Hello guys! Newbie in electronics here. (hope it's in the right place of the forum)
I'm trying to learn by myself with a brand new Uno, but I'm really afraid of trying wild new stuff and frying my new toy. :) The thing is, I used my Arduino to create a simple thermometer with a LM35 (http://pdf1.alldatasheet.com/datasheet-pdf/view/8866/NSC/LM35/+5757uIOzZKMAN+/datasheet.pdf) sensor. I simply hooked up everything according to a tutorial I saw like this: LM35 / | \ +5v A0 ground and everything worked perfectly, I got the correct voltage in A0 for room temperature in Celsius and everything.

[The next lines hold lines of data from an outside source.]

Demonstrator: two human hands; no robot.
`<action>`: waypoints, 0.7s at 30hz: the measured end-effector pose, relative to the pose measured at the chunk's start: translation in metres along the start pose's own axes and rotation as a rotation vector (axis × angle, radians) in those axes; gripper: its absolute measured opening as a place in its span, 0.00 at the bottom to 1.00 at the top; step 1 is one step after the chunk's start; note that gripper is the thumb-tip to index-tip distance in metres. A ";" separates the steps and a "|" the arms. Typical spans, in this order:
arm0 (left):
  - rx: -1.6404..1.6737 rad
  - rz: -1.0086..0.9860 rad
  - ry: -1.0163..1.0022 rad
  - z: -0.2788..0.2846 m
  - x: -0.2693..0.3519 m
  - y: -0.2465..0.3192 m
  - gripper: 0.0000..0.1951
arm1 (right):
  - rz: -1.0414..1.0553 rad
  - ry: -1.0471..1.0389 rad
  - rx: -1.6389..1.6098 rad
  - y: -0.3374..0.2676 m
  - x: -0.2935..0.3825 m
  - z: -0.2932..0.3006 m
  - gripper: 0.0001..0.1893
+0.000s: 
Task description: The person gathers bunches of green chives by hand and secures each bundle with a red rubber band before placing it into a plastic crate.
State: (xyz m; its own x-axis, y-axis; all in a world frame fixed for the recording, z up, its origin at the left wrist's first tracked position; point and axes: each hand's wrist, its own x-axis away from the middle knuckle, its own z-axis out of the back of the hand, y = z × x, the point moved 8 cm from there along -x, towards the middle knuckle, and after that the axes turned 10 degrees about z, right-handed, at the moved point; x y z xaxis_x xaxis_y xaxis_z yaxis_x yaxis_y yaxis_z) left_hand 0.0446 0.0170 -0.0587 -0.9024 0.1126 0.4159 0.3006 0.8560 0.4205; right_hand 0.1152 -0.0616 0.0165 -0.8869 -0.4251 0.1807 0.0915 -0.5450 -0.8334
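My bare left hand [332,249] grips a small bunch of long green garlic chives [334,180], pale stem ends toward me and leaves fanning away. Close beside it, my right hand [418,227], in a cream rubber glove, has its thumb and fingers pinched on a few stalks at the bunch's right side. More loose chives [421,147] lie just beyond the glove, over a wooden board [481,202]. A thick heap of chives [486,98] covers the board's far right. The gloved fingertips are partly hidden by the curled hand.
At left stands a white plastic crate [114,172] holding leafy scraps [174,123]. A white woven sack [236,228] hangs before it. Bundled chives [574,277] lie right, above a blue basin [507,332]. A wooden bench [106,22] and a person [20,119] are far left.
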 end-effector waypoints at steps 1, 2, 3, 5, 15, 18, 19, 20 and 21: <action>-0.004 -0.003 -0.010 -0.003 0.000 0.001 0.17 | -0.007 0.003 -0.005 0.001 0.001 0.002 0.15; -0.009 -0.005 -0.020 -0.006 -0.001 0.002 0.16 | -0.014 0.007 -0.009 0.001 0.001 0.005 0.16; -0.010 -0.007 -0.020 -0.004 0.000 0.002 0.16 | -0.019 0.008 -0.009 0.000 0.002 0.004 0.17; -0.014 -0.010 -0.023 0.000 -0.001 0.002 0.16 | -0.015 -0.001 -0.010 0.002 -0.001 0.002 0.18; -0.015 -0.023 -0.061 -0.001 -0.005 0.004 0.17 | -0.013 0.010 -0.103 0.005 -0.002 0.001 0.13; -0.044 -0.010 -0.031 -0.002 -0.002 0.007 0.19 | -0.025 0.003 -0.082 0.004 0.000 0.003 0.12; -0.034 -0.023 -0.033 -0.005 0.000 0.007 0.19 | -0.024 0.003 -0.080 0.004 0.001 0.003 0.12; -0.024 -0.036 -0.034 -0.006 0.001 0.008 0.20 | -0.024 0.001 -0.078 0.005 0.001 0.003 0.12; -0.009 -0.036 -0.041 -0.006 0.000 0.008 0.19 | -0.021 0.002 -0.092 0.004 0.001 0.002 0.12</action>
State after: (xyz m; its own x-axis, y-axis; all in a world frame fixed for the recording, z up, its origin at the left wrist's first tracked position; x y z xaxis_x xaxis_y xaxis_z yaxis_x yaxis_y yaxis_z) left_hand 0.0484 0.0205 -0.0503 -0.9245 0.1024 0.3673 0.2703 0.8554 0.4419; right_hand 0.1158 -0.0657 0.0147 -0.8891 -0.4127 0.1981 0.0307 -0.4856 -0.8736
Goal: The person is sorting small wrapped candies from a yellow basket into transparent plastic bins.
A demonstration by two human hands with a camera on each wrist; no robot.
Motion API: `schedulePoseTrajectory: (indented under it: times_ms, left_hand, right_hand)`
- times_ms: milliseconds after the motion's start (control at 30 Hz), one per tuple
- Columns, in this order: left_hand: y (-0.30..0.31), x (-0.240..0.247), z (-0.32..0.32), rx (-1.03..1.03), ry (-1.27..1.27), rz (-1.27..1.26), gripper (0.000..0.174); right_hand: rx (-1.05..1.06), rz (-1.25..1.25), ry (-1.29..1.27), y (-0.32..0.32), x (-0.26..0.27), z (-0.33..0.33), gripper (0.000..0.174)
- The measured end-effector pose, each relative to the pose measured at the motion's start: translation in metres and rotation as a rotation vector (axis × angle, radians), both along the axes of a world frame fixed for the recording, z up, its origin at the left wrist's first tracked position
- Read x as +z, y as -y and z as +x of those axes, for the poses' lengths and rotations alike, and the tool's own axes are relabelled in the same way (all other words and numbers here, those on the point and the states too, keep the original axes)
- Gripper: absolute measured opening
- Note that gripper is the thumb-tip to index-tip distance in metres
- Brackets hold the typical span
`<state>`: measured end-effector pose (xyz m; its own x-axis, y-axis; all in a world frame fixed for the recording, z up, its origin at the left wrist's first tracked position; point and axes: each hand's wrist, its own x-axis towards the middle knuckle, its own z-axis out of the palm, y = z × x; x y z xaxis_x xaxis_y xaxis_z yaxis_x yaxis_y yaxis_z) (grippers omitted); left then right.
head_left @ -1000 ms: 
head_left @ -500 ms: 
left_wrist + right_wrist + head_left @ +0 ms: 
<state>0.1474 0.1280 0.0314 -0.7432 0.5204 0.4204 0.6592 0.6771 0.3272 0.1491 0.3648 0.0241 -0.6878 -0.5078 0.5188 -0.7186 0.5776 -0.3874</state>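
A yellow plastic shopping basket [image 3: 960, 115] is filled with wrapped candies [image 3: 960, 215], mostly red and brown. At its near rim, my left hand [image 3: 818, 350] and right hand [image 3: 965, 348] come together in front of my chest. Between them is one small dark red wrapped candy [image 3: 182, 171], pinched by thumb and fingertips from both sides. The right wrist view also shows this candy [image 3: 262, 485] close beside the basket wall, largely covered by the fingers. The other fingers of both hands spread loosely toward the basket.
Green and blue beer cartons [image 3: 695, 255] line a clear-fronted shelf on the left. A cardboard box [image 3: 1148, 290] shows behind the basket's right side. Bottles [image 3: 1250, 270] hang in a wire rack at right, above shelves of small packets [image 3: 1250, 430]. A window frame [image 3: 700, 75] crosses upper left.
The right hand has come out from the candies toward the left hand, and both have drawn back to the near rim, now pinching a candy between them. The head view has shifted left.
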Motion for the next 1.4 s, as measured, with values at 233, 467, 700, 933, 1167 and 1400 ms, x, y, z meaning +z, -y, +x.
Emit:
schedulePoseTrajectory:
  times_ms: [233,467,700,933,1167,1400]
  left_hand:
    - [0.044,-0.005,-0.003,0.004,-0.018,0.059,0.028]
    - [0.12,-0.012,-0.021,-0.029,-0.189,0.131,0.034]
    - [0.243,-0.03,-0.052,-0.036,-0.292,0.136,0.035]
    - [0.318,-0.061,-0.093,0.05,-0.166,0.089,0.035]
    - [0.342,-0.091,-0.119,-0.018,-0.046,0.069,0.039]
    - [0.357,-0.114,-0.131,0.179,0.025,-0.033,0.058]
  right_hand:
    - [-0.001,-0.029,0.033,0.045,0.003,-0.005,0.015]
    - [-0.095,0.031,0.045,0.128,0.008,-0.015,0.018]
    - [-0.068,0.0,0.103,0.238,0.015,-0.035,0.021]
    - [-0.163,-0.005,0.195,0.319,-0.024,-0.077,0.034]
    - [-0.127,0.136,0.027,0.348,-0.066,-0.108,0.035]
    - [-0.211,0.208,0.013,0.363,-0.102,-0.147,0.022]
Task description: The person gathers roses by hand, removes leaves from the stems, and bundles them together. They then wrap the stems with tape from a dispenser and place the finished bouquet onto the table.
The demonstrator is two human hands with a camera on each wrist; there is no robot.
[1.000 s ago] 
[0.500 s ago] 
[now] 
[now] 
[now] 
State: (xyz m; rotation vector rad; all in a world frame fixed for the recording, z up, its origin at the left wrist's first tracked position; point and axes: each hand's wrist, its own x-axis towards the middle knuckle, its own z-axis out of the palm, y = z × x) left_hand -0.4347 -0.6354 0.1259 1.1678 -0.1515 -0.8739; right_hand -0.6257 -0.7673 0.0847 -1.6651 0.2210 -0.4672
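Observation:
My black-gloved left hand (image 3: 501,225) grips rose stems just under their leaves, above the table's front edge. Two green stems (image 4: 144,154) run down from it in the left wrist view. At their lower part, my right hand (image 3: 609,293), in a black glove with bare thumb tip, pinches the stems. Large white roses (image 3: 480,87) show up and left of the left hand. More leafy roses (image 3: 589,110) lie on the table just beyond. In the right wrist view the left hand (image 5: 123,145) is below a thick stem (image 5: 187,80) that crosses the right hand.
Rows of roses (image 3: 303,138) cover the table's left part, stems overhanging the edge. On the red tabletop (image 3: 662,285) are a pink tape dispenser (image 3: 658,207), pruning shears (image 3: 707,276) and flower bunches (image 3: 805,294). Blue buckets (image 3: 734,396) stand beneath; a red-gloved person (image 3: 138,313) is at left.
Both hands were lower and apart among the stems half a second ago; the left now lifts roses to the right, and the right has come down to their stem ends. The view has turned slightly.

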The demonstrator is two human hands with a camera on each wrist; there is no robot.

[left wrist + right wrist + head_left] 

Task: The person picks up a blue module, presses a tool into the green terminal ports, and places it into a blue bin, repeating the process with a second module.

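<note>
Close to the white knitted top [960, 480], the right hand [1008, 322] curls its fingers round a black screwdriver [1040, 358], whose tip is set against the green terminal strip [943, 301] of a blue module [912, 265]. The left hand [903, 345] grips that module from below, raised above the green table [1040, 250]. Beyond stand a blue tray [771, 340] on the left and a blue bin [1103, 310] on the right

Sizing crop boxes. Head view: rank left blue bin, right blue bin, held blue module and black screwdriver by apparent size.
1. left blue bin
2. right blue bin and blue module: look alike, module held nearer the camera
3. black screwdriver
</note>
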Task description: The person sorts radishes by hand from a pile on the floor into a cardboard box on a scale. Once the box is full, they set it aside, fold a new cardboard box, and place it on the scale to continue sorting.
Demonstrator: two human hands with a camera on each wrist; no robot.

But then, I was looking at the datasheet and realized that below 0 degrees Celsius, LM35 would output an negative voltage. So, if I'd go below 0, would that damage the input pin (A0)? In the datasheet there's a circuit configuration that allows one to measure down to -55C (Figure 7). I'm still trying to understand that, but meanwhile, I came out with an alternate way of doing almost the same thing. I would like someone to confirm or explain to me why that wouldn't work. If I hook it up like this: LM35 / | \ D9 A0 D10
And then, I'd analogwrite 5v to output pin D9 and 1v to D10 (thus giving an difference in potential of 5-1=4v) so that when LM35 outputs a negative value (let's say, -1v) I would read it in A0 as 0v. Does that make sense or I'm way off course?